Task to complete - Would you repeat each line below precisely as it stands?

[Recorded data]
=== Section Start ===

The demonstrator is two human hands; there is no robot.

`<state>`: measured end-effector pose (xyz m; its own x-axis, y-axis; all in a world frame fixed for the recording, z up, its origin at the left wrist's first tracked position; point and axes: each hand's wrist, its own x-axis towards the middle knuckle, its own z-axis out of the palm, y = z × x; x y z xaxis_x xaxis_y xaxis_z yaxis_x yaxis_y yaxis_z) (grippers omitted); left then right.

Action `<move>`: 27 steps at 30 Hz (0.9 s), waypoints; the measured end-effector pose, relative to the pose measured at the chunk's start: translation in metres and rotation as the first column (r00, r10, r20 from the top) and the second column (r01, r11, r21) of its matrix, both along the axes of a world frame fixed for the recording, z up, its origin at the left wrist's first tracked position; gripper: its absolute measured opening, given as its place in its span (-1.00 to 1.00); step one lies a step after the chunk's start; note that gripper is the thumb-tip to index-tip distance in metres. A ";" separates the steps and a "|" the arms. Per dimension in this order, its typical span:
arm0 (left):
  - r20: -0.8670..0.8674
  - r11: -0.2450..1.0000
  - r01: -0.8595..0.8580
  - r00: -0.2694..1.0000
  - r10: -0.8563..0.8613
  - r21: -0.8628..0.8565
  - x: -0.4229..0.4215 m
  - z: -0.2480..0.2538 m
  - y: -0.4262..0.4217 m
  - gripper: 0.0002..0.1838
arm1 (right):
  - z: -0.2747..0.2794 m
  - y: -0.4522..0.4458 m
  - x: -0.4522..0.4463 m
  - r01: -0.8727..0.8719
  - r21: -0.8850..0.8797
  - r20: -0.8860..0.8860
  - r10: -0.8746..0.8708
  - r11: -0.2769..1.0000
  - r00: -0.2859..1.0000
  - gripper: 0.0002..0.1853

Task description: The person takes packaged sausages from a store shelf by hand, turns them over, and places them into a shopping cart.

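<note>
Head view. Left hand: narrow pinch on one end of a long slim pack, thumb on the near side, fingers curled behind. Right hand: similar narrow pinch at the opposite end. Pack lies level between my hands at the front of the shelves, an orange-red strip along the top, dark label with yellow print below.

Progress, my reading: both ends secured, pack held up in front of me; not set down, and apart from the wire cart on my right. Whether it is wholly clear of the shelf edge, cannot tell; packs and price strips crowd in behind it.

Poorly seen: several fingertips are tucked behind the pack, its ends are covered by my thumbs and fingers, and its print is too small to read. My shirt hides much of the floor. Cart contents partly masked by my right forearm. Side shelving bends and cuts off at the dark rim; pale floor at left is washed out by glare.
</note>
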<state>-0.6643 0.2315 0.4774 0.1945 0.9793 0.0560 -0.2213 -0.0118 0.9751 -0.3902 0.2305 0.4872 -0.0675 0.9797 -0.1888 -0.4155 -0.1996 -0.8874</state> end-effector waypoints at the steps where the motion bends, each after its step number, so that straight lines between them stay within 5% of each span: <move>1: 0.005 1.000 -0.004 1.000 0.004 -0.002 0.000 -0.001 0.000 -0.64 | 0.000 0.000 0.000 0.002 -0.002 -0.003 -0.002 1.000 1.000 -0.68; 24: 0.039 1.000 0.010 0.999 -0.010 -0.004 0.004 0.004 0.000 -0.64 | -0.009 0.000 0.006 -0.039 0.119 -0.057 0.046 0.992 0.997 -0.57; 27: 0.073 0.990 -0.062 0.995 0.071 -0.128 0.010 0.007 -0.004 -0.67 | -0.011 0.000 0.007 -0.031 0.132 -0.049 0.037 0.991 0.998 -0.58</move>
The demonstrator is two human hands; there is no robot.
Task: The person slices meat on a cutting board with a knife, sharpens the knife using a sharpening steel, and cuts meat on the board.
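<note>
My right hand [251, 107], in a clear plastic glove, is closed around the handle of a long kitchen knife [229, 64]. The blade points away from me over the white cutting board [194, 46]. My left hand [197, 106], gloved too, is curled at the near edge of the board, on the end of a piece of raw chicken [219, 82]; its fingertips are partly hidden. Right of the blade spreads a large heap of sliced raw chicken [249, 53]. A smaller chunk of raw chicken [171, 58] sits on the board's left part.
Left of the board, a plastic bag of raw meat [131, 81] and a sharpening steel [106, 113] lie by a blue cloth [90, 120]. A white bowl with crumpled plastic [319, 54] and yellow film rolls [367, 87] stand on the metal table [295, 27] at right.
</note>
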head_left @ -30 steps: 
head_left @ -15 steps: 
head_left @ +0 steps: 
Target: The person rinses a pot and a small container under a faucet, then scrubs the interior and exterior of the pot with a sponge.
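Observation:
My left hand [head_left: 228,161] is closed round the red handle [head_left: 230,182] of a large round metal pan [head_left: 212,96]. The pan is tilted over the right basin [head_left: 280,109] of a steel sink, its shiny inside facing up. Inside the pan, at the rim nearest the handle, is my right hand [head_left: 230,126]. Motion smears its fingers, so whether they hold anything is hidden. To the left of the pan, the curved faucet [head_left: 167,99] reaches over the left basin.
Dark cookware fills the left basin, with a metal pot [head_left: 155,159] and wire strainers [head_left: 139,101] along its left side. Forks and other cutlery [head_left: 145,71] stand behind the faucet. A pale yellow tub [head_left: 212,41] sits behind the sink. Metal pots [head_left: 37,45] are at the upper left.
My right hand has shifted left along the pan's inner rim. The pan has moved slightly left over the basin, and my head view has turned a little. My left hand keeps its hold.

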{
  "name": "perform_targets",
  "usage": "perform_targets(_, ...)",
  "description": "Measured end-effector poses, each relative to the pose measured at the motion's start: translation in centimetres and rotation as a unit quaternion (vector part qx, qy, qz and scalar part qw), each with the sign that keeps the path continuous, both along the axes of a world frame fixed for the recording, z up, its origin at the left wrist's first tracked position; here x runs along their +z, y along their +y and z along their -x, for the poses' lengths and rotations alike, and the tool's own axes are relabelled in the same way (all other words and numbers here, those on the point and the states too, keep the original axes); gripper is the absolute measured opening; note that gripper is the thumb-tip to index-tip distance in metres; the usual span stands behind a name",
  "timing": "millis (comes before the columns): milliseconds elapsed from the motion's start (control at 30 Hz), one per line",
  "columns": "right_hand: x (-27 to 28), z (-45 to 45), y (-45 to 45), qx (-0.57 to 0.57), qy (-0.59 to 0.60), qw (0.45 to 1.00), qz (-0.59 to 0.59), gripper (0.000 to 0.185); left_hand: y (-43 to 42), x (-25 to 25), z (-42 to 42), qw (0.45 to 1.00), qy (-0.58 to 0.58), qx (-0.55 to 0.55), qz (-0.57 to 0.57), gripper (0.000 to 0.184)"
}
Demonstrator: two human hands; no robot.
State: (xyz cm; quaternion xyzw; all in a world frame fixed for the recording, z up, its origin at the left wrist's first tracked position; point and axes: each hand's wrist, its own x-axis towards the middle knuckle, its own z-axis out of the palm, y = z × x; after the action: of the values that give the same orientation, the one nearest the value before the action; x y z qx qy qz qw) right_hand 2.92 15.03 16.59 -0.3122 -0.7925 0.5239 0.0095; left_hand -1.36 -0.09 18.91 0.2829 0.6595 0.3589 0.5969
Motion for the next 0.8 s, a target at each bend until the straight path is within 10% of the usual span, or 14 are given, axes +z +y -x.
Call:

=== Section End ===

Answer to the problem -
The demonstrator is two human hands; there is no robot.

`<state>`: measured end-effector pose (xyz m; its own x-axis, y-axis; all in a world frame fixed for the recording, z up, its origin at the left wrist's first tracked position; point and axes: each hand's wrist, its own x-axis towards the middle knuckle, its own z-axis out of the palm, y = z × x; x y z xaxis_x xaxis_y xaxis_z yaxis_x yaxis_y yaxis_z) (grippers omitted); left then right.

Action `<move>`: 27 steps at 30 Hz (0.9 s), waypoints; the measured end-effector pose, relative to the pose measured at the chunk's start: translation in metres and rotation as the first column (r00, r10, r20 from the top) and the second column (r01, r11, r21) of its matrix, both along the axes of a world frame fixed for the recording, z up, its origin at the left wrist's first tracked position; gripper: its absolute measured opening, given as its place in its span (-1.00 to 1.00); step one lies a step after the chunk's start; note that gripper is the thumb-tip to index-tip distance in metres. A ";" separates the steps and a "|" the arms. Per dimension in this order, its typical span:
arm0 (left):
  - r20: -0.8670..0.8674
  - r11: -0.2450..1.0000
  - r01: -0.8595..0.8580
  - r00: -0.2694..1.0000
  - r10: -0.8563..0.8613
  - r21: -0.8628..0.8565
  - x: -0.4229..0.4215 m
  - z: -0.2480..0.2538 m
  - y: -0.4262..0.4217 m
  - gripper: 0.0002..0.1838
arm1 (right):
  - z: -0.2747..0.2794 m
  - y: -0.4522..0.4458 m
  - x: -0.4522..0.4463 m
  - r01: -0.8727..0.8719
  - r21: -0.8850..0.8797
  - r20: -0.8860..0.8860
  - r10: -0.8746..0.8708
  - r11: -0.2769..1.0000
  - r00: -0.2859..1.0000
  - gripper: 0.0002..0.1853

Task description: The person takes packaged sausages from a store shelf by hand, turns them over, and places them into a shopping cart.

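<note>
Head view. Left hand: narrow pinch on one end of a long slim pack, thumb on the near side, fingers curled behind. Right hand: similar narrow pinch at the opposite end. Pack lies level between my hands at the front of the shelves, an orange-red strip along the top, dark label with yellow print below.

Progress, my reading: both ends secured, pack held up in front of me; not set down, and apart from the wire cart on my right. Whether it is wholly clear of the shelf edge, cannot tell; packs and price strips crowd in behind it.

Poorly seen: several fingertips are tucked behind the pack, its ends are covered by my thumbs and fingers, and its print is too small to read. My shirt hides much of the floor. Cart contents partly masked by my right forearm. Side shelving bends and cuts off at the dark rim; pale floor at left is washed out by glare.
</note>
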<state>-0.6643 0.2315 0.4774 0.1945 0.9793 0.0560 -0.2213 -0.0118 0.9751 -0.3902 0.2305 0.4872 -0.0675 0.9797 -0.1888 -0.4155 -0.1996 -0.8874</state> end-effector waypoints at the steps where the motion bends, each after its step number, so that straight lines between them stay within 5% of each span: <move>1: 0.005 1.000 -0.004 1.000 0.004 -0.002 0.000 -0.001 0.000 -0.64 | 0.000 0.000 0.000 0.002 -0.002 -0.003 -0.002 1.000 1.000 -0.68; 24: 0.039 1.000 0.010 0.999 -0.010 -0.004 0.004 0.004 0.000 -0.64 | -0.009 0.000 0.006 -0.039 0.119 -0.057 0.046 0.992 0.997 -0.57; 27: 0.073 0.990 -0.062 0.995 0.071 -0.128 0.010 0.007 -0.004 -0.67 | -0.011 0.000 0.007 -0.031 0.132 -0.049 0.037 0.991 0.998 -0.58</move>
The demonstrator is two human hands; there is no robot.
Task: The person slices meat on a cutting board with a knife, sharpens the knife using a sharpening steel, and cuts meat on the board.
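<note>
My right hand [251, 107], in a clear plastic glove, is closed around the handle of a long kitchen knife [229, 64]. The blade points away from me over the white cutting board [194, 46]. My left hand [197, 106], gloved too, is curled at the near edge of the board, on the end of a piece of raw chicken [219, 82]; its fingertips are partly hidden. Right of the blade spreads a large heap of sliced raw chicken [249, 53]. A smaller chunk of raw chicken [171, 58] sits on the board's left part.
Left of the board, a plastic bag of raw meat [131, 81] and a sharpening steel [106, 113] lie by a blue cloth [90, 120]. A white bowl with crumpled plastic [319, 54] and yellow film rolls [367, 87] stand on the metal table [295, 27] at right.
</note>
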head_left @ -30 steps: 
head_left @ -15 steps: 
head_left @ +0 steps: 
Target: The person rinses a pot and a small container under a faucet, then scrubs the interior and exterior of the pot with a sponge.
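Observation:
My left hand [head_left: 228,161] is closed round the red handle [head_left: 230,182] of a large round metal pan [head_left: 212,96]. The pan is tilted over the right basin [head_left: 280,109] of a steel sink, its shiny inside facing up. Inside the pan, at the rim nearest the handle, is my right hand [head_left: 230,126]. Motion smears its fingers, so whether they hold anything is hidden. To the left of the pan, the curved faucet [head_left: 167,99] reaches over the left basin.
Dark cookware fills the left basin, with a metal pot [head_left: 155,159] and wire strainers [head_left: 139,101] along its left side. Forks and other cutlery [head_left: 145,71] stand behind the faucet. A pale yellow tub [head_left: 212,41] sits behind the sink. Metal pots [head_left: 37,45] are at the upper left.
My right hand has shifted left along the pan's inner rim. The pan has moved slightly left over the basin, and my head view has turned a little. My left hand keeps its hold.
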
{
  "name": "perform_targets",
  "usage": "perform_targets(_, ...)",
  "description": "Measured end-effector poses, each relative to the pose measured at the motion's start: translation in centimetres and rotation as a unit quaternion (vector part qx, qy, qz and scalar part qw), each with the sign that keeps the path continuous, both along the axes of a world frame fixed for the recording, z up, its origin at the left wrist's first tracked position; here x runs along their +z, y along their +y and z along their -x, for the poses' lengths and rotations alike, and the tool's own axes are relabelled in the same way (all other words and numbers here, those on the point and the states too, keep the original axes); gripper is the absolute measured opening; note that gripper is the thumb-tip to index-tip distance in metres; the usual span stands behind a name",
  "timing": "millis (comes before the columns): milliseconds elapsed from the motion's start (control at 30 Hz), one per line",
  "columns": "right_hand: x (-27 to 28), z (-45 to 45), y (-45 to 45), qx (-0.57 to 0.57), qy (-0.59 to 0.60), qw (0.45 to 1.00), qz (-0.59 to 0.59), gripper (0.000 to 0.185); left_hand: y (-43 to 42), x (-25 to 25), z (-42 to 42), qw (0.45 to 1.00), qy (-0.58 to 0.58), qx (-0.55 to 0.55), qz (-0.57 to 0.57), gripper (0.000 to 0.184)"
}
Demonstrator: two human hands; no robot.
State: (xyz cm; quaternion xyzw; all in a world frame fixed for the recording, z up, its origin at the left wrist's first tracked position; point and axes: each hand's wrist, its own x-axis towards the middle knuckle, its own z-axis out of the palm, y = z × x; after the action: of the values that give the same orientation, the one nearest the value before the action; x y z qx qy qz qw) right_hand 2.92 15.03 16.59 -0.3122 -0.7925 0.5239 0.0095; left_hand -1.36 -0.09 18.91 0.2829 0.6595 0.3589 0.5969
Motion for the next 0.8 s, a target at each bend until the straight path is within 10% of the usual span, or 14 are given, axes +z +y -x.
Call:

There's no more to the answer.